How exactly did the universe become neutral?

We present a refined treatment of H, He I, and He II recombination in the early universe. The difference from previous calculations is that we use multilevel atoms and evolve the population of each level with redshift by including all bound-bound and bound-free transitions. In this framework we follow several hundred atomic energy levels for H, He I, and He II combined. The main improvements of this method over previous recombination calculations are (I) allowing excited atomic level populations to depart from an equilibrium distribution, (2) replacing the total recombination coefficient with recombination to and photoionization from each level calculated directly at each redshift step, and (3) correct treatment of the He I atom, including the triplet and singlet states. We find that x(e)(=n(e)/n(H)) is approximately 10% smaller at redshifts less than or similar to 800 than in previous calculations, as a result of the nonequilibrium of the excited states of H that is caused by the strong but cool radiation field at those redshifts. In addition, we find that He I recombination is delayed compared with previous calculations and occurs only just before H recombination.
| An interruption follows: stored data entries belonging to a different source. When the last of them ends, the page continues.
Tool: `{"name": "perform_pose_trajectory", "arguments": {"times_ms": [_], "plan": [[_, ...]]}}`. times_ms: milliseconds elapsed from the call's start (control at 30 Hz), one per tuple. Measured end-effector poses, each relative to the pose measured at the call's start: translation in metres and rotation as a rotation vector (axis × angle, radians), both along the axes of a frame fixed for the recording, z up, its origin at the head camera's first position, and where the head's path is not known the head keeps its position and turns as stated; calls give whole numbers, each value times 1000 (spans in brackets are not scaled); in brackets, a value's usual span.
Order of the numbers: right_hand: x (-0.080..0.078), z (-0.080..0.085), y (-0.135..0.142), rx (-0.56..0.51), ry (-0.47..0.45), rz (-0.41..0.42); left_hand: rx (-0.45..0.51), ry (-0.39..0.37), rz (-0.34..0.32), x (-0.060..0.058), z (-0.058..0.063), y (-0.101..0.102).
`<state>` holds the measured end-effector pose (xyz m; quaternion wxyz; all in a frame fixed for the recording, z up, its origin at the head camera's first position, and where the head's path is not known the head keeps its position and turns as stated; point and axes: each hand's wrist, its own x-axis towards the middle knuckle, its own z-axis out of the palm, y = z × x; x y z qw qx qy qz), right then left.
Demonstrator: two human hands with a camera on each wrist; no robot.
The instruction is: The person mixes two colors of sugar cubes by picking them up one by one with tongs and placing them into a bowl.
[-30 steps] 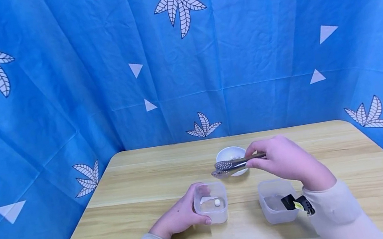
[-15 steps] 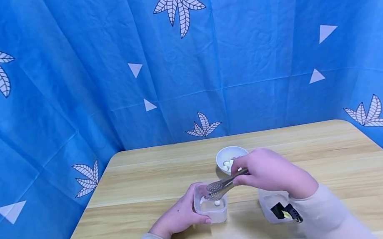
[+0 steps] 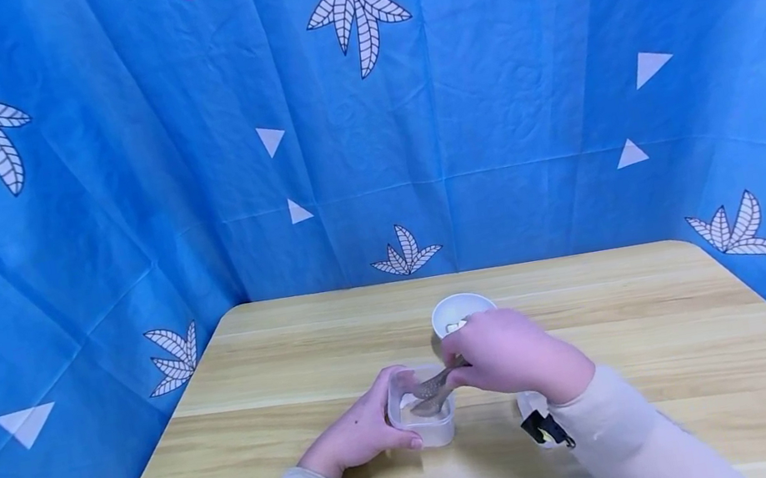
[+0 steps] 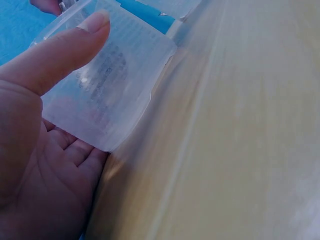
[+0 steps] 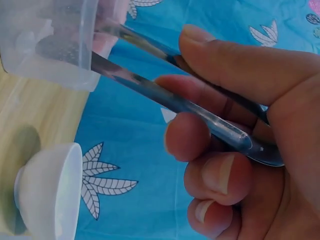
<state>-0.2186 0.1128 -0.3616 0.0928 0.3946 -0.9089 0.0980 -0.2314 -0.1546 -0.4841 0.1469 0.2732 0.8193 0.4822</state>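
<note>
My left hand [image 3: 362, 430] grips a clear square plastic container [image 3: 431, 434] from its left side, thumb along the near wall and fingers at the far side. In the left wrist view the thumb presses the container's wall [image 4: 120, 95]. My right hand [image 3: 521, 360] holds metal tongs [image 5: 135, 81] pinched between thumb and fingers. Their perforated tips [image 3: 429, 404] are down inside the container. Through its wall in the right wrist view, a pale piece [image 5: 25, 45] shows near the tips; whether the tongs grip it I cannot tell.
A white bowl [image 3: 451, 308] with small white pieces [image 3: 455, 327] stands behind my right hand, partly covered by it. A second clear container [image 3: 529, 402] sits under my right wrist, mostly hidden. A blue patterned curtain [image 3: 502, 84] encloses the wooden table [image 3: 314, 327].
My right hand has moved left and toward me, carrying the tongs from over the white bowl down into the container. My left hand keeps its grip in the same place.
</note>
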Motion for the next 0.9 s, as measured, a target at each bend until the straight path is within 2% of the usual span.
{"name": "perform_pose_trajectory", "arguments": {"times_ms": [233, 400, 633, 900], "plan": [[0, -5, -6, 43, 32, -25, -19, 6, 18, 0, -1, 0], [-1, -7, -6, 39, 41, -7, -21, 8, 15, 0, -2, 0], [0, 1, 5, -60, 8, 36, -9, -12, 18, 0, -1, 0], [2, 12, 36, -209, 10, -29, -1, -1, 14, 2, 0, 2]]}}
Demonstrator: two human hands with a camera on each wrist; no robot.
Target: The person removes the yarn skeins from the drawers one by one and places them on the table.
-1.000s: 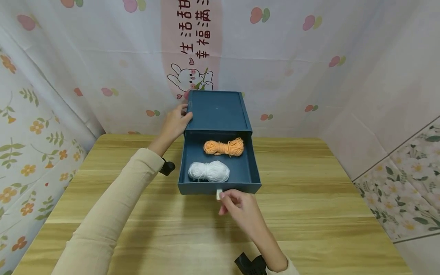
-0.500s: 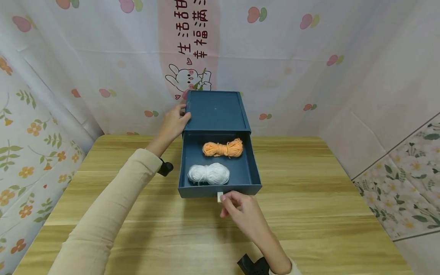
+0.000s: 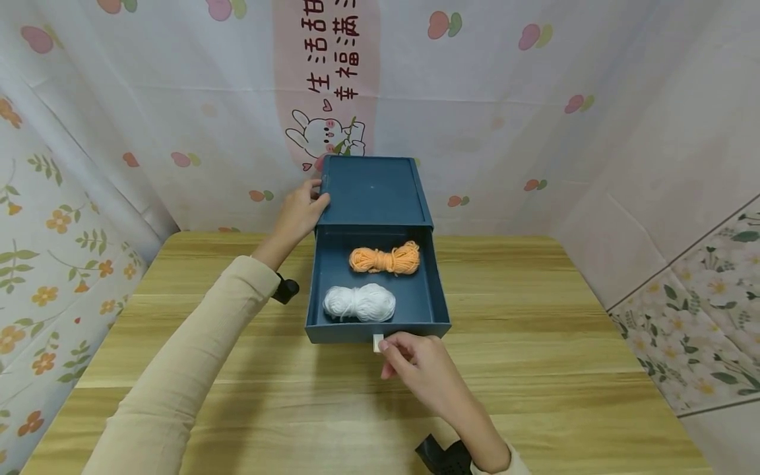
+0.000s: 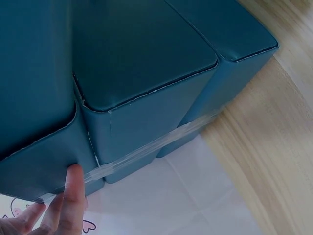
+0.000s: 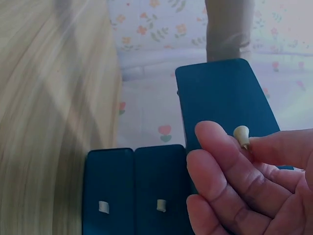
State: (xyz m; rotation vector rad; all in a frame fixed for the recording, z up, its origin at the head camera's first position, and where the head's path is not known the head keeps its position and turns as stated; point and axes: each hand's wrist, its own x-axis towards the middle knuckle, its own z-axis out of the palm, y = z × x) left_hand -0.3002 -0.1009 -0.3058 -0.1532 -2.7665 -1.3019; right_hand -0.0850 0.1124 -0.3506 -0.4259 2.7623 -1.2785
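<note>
A dark blue drawer cabinet stands on the table with its top drawer pulled out. Inside the drawer lie a bundle of orange yarn and, closer to its front, a bundle of white yarn. Thumb and forefinger of my right hand pinch the small cream drawer knob; the other fingers curl below it in the right wrist view. My left hand rests on the cabinet's left edge, thumb at the top. In the left wrist view, its straight fingers touch a taped panel.
Two lower drawers show below the pulled one, each with a pale pull. Clear tape binds the stacked units. Behind the wooden table hangs a printed white curtain, close to the cabinet's back.
The drawer has slid slightly further toward me, carrying both yarn bundles. My right hand has moved back with the knob; the left hand stays on the cabinet.
</note>
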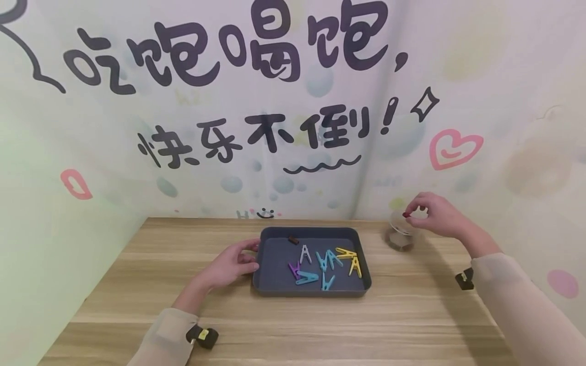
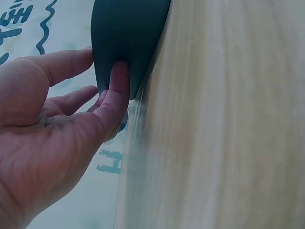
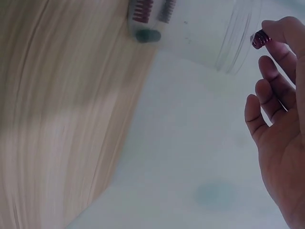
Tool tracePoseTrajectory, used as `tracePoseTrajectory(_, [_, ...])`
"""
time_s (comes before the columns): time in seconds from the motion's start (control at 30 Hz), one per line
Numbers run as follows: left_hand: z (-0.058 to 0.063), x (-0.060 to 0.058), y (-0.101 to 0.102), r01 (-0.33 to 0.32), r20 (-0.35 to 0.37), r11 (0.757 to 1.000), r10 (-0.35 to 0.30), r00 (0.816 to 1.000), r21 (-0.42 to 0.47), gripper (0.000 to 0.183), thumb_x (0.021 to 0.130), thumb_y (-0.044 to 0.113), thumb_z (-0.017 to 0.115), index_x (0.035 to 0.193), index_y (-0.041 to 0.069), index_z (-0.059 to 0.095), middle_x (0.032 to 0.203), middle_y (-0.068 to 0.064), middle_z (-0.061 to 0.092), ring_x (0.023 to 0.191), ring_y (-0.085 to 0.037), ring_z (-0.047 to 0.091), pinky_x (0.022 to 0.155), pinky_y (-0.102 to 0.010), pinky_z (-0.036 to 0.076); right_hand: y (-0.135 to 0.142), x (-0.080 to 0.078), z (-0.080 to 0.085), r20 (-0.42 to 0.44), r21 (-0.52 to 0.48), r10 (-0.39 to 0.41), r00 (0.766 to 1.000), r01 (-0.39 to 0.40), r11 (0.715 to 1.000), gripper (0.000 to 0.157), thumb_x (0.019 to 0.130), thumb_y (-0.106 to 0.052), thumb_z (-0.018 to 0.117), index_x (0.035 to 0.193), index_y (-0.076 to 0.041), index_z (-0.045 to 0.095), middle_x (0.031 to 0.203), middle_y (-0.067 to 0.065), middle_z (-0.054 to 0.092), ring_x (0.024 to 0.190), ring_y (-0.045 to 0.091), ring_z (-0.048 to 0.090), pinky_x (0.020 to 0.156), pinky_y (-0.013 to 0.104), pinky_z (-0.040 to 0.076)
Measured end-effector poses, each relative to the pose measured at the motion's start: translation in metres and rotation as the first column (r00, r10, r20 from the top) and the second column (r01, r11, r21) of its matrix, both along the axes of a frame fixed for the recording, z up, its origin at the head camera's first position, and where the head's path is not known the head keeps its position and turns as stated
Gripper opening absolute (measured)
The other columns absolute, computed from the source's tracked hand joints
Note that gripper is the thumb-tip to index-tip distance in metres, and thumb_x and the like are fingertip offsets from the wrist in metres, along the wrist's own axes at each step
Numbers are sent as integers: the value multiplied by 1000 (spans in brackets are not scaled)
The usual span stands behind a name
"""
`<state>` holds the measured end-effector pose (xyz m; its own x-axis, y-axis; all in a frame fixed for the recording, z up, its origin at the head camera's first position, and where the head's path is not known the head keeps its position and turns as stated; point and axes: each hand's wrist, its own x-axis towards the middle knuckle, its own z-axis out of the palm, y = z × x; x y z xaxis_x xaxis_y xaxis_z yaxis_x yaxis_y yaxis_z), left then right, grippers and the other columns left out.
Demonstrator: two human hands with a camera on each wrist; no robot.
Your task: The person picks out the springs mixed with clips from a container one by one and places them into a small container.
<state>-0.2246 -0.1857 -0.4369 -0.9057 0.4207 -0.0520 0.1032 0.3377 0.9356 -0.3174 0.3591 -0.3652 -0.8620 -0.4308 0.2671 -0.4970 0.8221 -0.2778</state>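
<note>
My right hand pinches a small dark red hair claw clip between thumb and forefinger, close over the mouth of a clear jar. Its other fingers are loosely bent. Dark claw clips with toothed edges show through the jar's wall near its bottom. At the left end of a dark grey-blue tray, the fingers of my left hand touch the outer wall and rim. Inside the tray lie a small brown clip and several clothespins: blue, yellow, purple and grey.
The wooden table reaches back to a printed wall cloth with large dark lettering. The jar stands right of the tray, near the table's back edge. Each sleeve has a small black device strapped at the wrist.
</note>
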Motion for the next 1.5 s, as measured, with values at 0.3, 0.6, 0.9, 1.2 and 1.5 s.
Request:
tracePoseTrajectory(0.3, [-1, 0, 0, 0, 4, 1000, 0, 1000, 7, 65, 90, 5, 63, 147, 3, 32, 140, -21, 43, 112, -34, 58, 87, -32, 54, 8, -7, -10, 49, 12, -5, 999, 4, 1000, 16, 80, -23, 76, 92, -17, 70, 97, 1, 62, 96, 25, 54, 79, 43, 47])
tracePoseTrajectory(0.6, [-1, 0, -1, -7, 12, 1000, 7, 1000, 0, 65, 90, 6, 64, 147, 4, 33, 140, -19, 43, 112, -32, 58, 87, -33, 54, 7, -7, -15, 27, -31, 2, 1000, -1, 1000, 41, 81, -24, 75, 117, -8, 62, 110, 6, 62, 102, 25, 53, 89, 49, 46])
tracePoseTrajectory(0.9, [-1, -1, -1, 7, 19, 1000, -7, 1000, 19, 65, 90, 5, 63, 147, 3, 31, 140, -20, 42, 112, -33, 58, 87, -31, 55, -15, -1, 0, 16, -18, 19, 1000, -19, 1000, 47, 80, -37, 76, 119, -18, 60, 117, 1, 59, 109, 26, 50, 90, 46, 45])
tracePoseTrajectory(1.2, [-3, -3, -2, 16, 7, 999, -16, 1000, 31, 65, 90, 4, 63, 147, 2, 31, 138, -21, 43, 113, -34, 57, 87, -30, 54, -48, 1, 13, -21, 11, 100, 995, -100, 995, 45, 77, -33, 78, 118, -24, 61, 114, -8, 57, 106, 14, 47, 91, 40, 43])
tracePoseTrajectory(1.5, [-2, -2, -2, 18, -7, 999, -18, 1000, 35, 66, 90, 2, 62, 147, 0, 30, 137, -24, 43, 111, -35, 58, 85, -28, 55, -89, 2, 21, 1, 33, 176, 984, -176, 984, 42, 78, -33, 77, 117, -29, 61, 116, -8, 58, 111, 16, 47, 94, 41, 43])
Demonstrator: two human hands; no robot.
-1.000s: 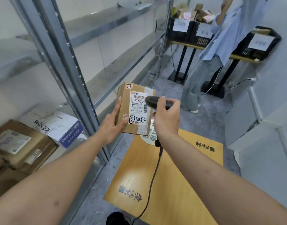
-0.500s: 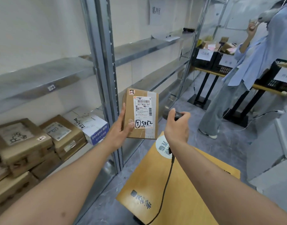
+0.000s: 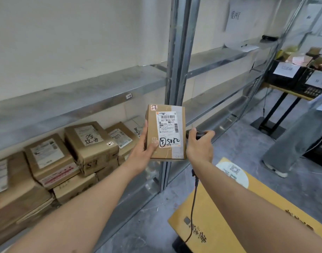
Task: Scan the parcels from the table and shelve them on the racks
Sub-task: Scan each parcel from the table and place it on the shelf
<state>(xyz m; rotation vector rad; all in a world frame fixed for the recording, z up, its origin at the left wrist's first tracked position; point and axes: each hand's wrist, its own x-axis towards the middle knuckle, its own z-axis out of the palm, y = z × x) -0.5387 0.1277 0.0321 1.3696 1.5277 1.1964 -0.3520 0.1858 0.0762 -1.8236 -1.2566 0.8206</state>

These changes in turn can affect the predicted power spectrum of microwave anisotropies at the few percent level. Other improvements, such as including molecular and ionic species of H, including complete heating and cooling terms for the evolution of the matter temperature, including collisional rates, and including feedback of the secondary spectral distortions on the radiation field, produce negligible change to the ionization fraction. The lower x(e) at low z found in this work affects the abundances of H molecular and ionic species by 10%-25%. However, this difference is probably not larger than other uncertainties in the reaction rates.